WHAT THIS TASK INVOLVES: The answer must be the complete listing, copied exactly.

SOURCE MATERIAL:
*** Block opens ***

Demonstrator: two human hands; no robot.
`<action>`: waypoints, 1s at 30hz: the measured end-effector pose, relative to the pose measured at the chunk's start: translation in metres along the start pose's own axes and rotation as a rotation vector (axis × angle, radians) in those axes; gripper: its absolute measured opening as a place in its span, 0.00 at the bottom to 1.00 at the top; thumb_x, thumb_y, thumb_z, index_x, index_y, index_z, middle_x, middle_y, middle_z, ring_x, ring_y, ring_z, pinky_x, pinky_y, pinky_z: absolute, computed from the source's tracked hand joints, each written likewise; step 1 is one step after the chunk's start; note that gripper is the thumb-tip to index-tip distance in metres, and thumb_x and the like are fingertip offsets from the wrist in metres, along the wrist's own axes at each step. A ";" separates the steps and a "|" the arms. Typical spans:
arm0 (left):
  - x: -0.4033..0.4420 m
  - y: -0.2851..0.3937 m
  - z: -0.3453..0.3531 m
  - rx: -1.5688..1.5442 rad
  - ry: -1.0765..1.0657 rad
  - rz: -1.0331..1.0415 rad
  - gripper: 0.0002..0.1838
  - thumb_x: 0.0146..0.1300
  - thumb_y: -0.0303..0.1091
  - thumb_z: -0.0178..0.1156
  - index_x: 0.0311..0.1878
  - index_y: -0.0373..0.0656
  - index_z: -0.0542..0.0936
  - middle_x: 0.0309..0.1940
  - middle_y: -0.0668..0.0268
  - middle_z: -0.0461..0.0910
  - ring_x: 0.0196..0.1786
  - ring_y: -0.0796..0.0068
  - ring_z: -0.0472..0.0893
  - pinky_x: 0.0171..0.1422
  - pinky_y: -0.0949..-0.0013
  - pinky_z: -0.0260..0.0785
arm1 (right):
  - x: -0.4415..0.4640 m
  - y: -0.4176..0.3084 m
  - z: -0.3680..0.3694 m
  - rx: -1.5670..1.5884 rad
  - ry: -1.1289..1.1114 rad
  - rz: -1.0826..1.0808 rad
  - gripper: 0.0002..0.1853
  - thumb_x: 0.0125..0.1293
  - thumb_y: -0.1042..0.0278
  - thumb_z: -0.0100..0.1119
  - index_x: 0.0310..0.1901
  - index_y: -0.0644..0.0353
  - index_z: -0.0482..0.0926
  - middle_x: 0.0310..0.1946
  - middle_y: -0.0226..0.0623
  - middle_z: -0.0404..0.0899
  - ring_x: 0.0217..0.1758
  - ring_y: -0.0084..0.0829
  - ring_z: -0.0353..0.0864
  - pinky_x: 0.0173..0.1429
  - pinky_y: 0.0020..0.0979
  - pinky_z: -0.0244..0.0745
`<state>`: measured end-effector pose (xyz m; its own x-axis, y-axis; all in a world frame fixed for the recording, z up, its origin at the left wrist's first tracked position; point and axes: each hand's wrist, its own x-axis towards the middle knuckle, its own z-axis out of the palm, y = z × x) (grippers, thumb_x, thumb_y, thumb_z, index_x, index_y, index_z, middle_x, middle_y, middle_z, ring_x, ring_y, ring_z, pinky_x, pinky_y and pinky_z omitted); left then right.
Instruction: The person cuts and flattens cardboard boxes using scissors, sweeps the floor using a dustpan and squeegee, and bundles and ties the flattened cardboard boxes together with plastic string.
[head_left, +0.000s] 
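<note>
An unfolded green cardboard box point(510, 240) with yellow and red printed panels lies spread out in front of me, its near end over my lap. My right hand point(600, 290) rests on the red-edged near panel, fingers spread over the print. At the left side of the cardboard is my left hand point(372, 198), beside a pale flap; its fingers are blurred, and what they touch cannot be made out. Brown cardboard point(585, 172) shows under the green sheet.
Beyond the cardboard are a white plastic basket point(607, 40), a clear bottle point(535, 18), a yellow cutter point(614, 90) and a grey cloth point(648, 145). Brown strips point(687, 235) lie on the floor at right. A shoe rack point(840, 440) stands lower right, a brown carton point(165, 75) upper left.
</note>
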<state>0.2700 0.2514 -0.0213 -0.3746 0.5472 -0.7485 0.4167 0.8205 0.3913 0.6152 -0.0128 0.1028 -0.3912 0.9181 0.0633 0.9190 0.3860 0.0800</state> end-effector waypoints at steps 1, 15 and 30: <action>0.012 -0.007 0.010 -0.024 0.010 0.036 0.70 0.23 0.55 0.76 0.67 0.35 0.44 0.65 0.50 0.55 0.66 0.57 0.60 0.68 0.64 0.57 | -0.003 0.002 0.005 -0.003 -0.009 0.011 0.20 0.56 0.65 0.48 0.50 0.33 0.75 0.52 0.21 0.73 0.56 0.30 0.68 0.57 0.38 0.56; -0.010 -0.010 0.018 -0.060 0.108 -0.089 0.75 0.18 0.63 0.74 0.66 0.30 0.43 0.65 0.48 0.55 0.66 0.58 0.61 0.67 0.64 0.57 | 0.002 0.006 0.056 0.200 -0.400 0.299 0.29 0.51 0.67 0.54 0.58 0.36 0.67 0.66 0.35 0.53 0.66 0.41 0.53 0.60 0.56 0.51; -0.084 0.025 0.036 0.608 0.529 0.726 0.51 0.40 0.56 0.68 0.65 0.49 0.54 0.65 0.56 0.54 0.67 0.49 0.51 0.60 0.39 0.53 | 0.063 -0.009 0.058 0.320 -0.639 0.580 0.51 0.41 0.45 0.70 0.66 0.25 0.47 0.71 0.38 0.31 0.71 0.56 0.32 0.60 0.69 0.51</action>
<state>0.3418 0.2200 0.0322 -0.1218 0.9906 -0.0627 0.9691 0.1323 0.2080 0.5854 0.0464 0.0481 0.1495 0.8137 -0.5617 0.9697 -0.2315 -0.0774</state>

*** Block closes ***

RESULT:
Demonstrator: two human hands; no robot.
`<action>`: waypoints, 1s at 30hz: the measured end-effector pose, relative to the pose measured at the chunk's start: translation in metres along the start pose's own axes and rotation as a rotation vector (axis × angle, radians) in those axes; gripper: its absolute measured opening as a place in its span, 0.00 at the bottom to 1.00 at the top; thumb_x, thumb_y, thumb_z, index_x, index_y, index_z, middle_x, middle_y, middle_z, ring_x, ring_y, ring_z, pinky_x, pinky_y, pinky_z: absolute, computed from the source's tracked hand joints, each written likewise; step 1 is one step after the chunk's start; note that gripper is the thumb-tip to index-tip distance in metres, and thumb_x and the like are fingertip offsets from the wrist in metres, along the wrist's own axes at each step. A ";" separates the steps and a "|" the arms. Typical spans:
arm0 (left):
  - x: -0.4033..0.4420 m
  - y: -0.2851..0.3937 m
  - z: -0.3453..0.3531 m
  - rx: -1.5688..1.5442 rad
  - ry: -1.0765..1.0657 rad
  - rz: -1.0331..1.0415 rad
  - gripper: 0.0002..0.1838
  - thumb_x: 0.0146..0.1300
  - thumb_y: -0.0303..0.1091
  - thumb_z: -0.0178..0.1156
  - index_x: 0.0311..0.1878
  - index_y: -0.0373..0.0656
  - index_z: -0.0542..0.0936
  - middle_x: 0.0309..0.1940
  - middle_y: -0.0668..0.0268
  - middle_z: -0.0461..0.0910
  - ring_x: 0.0196..0.1786
  - ring_y: -0.0796..0.0068
  - ring_z: -0.0472..0.0893
  - pinky_x: 0.0171..0.1422
  - pinky_y: -0.0949..-0.0013
  - pinky_z: -0.0260..0.0785
arm1 (right):
  - x: -0.4415..0.4640 m
  - y: -0.4176..0.3084 m
  - z: -0.3680..0.3694 m
  - rx: -1.5670..1.5884 rad
  - ry: -1.1289..1.1114 rad
  - rz: -1.0826..1.0808 rad
  - gripper: 0.0002..0.1853
  - thumb_x: 0.0125..0.1293
  - thumb_y: -0.1042..0.0278
  - thumb_z: -0.0100..0.1119
  - index_x: 0.0310..0.1901
  - index_y: -0.0644..0.0353
  - index_z: -0.0482..0.0926
  - middle_x: 0.0310..0.1946
  - middle_y: -0.0226..0.0623
  - middle_z: -0.0404..0.0899
  - ring_x: 0.0217..0.1758
  - ring_y: -0.0084..0.0829
  - ring_z: -0.0353..0.0864
  - pinky_x: 0.0173..0.1429
  - pinky_y: 0.0020..0.0979
  - pinky_z: -0.0244..0.0745
`<state>`: measured end-effector pose (xyz m; its own x-axis, y-axis; all in a world frame fixed for the recording, z up, its origin at the left wrist's first tracked position; point and axes: each hand's wrist, its own x-axis towards the middle knuckle, its own z-axis out of the palm, y = z × x) (grippers, thumb_x, thumb_y, thumb_z, index_x, index_y, index_z, middle_x, middle_y, middle_z, ring_x, ring_y, ring_z, pinky_x, pinky_y and pinky_z omitted); left then right.
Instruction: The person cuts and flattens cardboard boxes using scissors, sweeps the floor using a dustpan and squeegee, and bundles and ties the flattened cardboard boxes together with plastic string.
[head_left, +0.000s] 
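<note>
An unfolded green cardboard box point(510, 240) with yellow and red printed panels lies spread out in front of me, its near end over my lap. My right hand point(600, 290) rests on the red-edged near panel, fingers spread over the print. At the left side of the cardboard is my left hand point(372, 198), beside a pale flap; its fingers are blurred, and what they touch cannot be made out. Brown cardboard point(585, 172) shows under the green sheet.
Beyond the cardboard are a white plastic basket point(607, 40), a clear bottle point(535, 18), a yellow cutter point(614, 90) and a grey cloth point(648, 145). Brown strips point(687, 235) lie on the floor at right. A shoe rack point(840, 440) stands lower right, a brown carton point(165, 75) upper left.
</note>
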<state>0.2700 0.2514 -0.0213 -0.3746 0.5472 -0.7485 0.4167 0.8205 0.3913 0.6152 -0.0128 0.1028 -0.3912 0.9181 0.0633 0.9190 0.3860 0.0800</state> end-effector waypoints at steps 1, 15 and 30: <action>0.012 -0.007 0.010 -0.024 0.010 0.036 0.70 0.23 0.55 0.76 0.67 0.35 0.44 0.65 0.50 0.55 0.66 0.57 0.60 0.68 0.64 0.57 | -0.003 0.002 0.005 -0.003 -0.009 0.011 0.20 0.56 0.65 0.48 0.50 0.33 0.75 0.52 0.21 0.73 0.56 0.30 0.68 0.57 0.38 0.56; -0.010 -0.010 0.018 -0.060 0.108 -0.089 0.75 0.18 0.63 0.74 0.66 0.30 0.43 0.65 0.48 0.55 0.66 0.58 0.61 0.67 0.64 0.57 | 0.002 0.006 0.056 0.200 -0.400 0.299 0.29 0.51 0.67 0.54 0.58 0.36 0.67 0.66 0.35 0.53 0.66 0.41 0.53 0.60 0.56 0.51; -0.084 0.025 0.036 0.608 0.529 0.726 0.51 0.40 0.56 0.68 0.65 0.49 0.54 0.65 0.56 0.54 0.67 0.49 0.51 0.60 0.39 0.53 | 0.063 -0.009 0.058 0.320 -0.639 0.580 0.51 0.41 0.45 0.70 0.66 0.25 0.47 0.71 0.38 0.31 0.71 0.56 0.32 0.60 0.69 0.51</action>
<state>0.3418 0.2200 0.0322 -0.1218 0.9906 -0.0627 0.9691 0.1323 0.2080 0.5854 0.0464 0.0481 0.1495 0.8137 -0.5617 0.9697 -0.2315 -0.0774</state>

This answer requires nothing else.